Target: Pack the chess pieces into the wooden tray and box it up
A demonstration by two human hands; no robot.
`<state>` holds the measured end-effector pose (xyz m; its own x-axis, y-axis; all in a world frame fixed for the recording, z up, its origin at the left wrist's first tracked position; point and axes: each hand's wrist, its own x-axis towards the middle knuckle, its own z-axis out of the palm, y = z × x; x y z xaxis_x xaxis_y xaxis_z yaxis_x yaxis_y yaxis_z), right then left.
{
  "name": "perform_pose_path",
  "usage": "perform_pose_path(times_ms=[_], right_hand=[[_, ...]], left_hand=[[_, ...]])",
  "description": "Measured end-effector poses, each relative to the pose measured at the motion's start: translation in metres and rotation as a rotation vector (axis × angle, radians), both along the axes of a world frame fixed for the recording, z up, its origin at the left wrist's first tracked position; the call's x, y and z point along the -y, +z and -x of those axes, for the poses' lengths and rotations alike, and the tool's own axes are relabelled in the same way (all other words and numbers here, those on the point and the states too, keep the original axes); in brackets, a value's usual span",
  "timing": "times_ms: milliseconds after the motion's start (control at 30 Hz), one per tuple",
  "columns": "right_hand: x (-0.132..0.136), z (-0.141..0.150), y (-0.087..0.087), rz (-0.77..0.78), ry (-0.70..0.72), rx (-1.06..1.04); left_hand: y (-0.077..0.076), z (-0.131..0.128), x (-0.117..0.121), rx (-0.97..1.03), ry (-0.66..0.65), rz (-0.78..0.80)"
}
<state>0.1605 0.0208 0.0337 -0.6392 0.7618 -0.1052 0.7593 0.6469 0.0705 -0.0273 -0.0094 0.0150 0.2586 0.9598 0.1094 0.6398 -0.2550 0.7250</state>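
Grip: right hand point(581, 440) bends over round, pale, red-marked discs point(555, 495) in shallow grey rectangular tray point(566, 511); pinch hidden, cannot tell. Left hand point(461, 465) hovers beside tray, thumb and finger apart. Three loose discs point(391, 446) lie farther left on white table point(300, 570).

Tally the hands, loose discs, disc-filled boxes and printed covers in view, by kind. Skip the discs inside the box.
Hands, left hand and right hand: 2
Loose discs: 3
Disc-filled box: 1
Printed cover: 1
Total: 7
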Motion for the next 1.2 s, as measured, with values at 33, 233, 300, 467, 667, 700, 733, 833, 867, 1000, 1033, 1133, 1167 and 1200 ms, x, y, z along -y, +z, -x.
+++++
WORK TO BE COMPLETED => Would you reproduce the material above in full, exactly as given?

RESPONSE TO THIS TASK =>
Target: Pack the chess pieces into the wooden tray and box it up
A demonstration by two human hands; no robot.
`<state>` holds the measured end-effector pose (xyz m; its own x-axis, y-axis; all in a world frame fixed for the recording, z up, its origin at the left wrist's first tracked position; point and axes: each hand's wrist, its own x-axis towards the middle knuckle, its own z-axis out of the palm, y = z × x; x y z xaxis_x xaxis_y xaxis_z yaxis_x yaxis_y yaxis_z), right then left.
{
  "name": "perform_pose_path",
  "usage": "perform_pose_path(times_ms=[_], right_hand=[[_, ...]], left_hand=[[_, ...]])",
  "description": "Measured end-effector poses, each relative to the pose measured at the motion's start: translation in metres and rotation as a rotation vector (axis × angle, radians), both along the axes of a world frame fixed for the recording, z up, its origin at the left wrist's first tracked position; the call's x, y and z point along the -y, +z and -x of those axes, for the poses' lengths and rotations alike, and the tool's own axes are relabelled in the same way (all other words and numbers here, those on the point and the states too, keep the original axes); in brackets, a value's usual span",
  "timing": "times_ms: milliseconds after the motion's start (control at 30 Hz), one per tuple",
  "columns": "right_hand: x (-0.132..0.136), z (-0.141..0.150), y (-0.087..0.087), rz (-0.77..0.78), ry (-0.70..0.72), rx (-1.06..1.04); left_hand: y (-0.077..0.076), z (-0.131..0.128), x (-0.117..0.121), rx (-0.97..1.03), ry (-0.66..0.65), rz (-0.78..0.80)"
}
<state>0.1605 0.0208 0.0337 -0.6392 0.7618 -0.1052 0.7593 0.6469 0.0705 -0.0273 -0.0094 0.0150 0.2586 0.9598 0.1094 0.6398 -0.2550 0.7250</state>
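Grip: right hand point(581, 440) bends over round, pale, red-marked discs point(555, 495) in shallow grey rectangular tray point(566, 511); pinch hidden, cannot tell. Left hand point(461, 465) hovers beside tray, thumb and finger apart. Three loose discs point(391, 446) lie farther left on white table point(300, 570).

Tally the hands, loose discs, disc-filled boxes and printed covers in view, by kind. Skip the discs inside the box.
Hands, left hand and right hand: 2
Loose discs: 3
Disc-filled box: 1
Printed cover: 1
Total: 7
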Motion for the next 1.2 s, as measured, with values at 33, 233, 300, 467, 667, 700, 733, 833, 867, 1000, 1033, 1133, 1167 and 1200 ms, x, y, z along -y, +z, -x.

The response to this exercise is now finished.